• _What to work on_
Leave out the pictures, then output the lines of the records below from the first through the one containing "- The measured".

• _Source data_
┏━━

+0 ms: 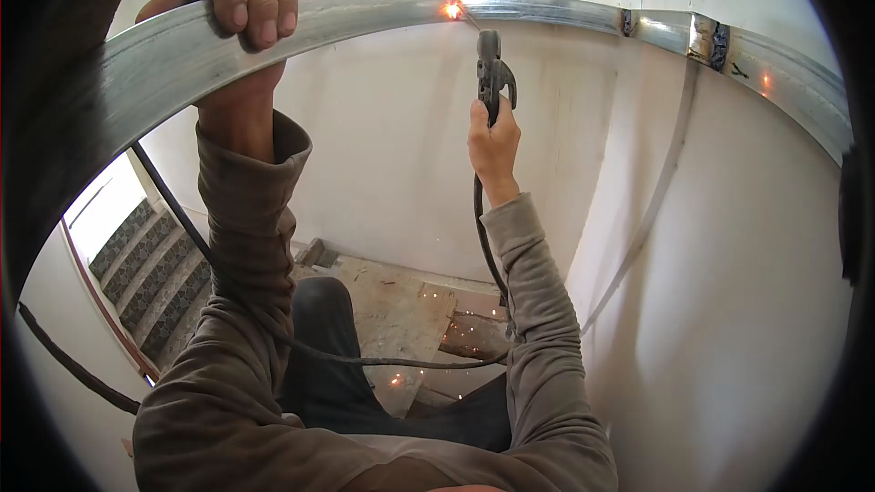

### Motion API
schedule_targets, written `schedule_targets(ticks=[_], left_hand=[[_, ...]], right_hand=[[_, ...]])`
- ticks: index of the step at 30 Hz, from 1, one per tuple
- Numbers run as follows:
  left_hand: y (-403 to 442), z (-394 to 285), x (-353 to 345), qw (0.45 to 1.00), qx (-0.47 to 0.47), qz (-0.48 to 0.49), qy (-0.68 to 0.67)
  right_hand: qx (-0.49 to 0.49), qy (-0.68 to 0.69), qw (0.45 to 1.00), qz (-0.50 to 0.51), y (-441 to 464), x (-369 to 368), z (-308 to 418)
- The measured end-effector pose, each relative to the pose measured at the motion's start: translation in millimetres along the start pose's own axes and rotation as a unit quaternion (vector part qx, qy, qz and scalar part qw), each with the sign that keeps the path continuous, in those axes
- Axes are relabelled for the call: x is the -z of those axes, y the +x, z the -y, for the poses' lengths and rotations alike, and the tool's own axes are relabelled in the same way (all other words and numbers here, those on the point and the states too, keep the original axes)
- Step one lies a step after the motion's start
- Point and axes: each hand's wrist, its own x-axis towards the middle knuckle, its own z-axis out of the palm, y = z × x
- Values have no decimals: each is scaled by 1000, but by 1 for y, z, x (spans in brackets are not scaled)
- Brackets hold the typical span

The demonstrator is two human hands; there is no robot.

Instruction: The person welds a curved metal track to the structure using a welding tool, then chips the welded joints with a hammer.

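Note:
My left hand is closed over the top edge of a long metal beam, its fingers hooked down the near face. Raised before the wall, my right hand grips the handle of a black welding electrode holder. A thin electrode runs from its jaw up to the beam, where a bright orange glow burns at the joint. From the holder's lower end hangs a black cable. Further right along the beam are dark weld marks, with a small glowing spot beyond them.
Sparks fall toward the floor below, near a dark rectangular patch. Another stretch of cable crosses in front of my body. Patterned stairs lie at lower left. A pale wall stands close behind the beam.

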Motion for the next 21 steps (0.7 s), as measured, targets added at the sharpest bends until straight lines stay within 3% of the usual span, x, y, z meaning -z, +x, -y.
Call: schedule_targets(ticks=[4, 6, 7, 10, 21], left_hand=[[6, 5, -1, 998, -42, 46, 9], [2, 5, -8, 999, 8, -31, -15], [2, 8, -4, 1000, -7, -14, 0], [2, 2, -5, 1000, 1, -19, -7], [2, -1, -8, 999, 6, -32, 5]], right_hand=[[176, -12, 981, -78, 5, -8, -3], [12, -14, 1000, -7, 2, -1, 5], [-14, -3, 1000, 22, 3, 2, 7], [24, 4, 1000, -7, 1, -3, 5], [-13, 1, 1000, 3, -3, 2, 16]])
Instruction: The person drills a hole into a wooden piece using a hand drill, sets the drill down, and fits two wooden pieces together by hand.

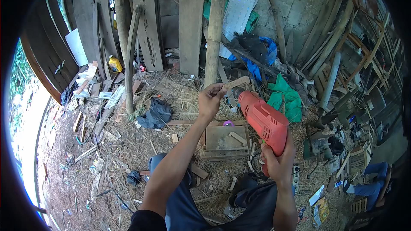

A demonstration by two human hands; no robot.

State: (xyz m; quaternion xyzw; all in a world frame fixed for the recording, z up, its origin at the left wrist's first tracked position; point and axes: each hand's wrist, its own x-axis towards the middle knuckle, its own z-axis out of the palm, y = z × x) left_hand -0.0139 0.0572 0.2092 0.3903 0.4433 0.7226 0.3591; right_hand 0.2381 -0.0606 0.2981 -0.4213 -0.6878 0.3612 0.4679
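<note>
My left hand (pixel 209 103) is closed, pinching one end of a small flat strip of wood (pixel 237 82) between thumb and fingers. My right hand (pixel 279 162) wraps round the handle of a red power drill (pixel 264 119). The drill's dark chuck points up and left at the underside of the strip. Whether a bit touches the wood I cannot make out. Below both hands stands a low wooden block (pixel 224 139), with a short pale wood piece (pixel 237 138) on top and a purple round object (pixel 228 123) at its back edge.
Straw and wood scraps litter the ground. A wooden post (pixel 214 30) rises just beyond my hands. Dark cloth (pixel 155 113) lies left, green plastic sheet (pixel 285 96) right. A yellow bottle (pixel 115 64) stands by the plank wall. Another person's legs (pixel 374 184) show at far right.
</note>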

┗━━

• _Solution below_
+0 ms: 

### Motion API
schedule_targets, written `schedule_targets(ticks=[_], left_hand=[[_, ...]], right_hand=[[_, ...]])`
- ticks: index of the step at 30 Hz, from 1, one per tuple
- Numbers run as follows:
  left_hand: y (-403 to 442), z (-394 to 285), x (-353 to 345), qw (0.45 to 1.00), qx (-0.47 to 0.47), qz (-0.48 to 0.49), qy (-0.68 to 0.67)
  right_hand: qx (-0.49 to 0.49), qy (-0.68 to 0.69), qw (0.45 to 1.00), qz (-0.50 to 0.51), y (-441 to 464), x (-369 to 368), z (-308 to 418)
- The measured end-effector pose, each relative to the pose measured at the motion's start: translation in millimetres along the start pose's own axes and rotation as a unit quaternion (vector part qx, qy, qz and scalar part qw), each with the sign that keeps the path continuous, in those axes

That is the entire output.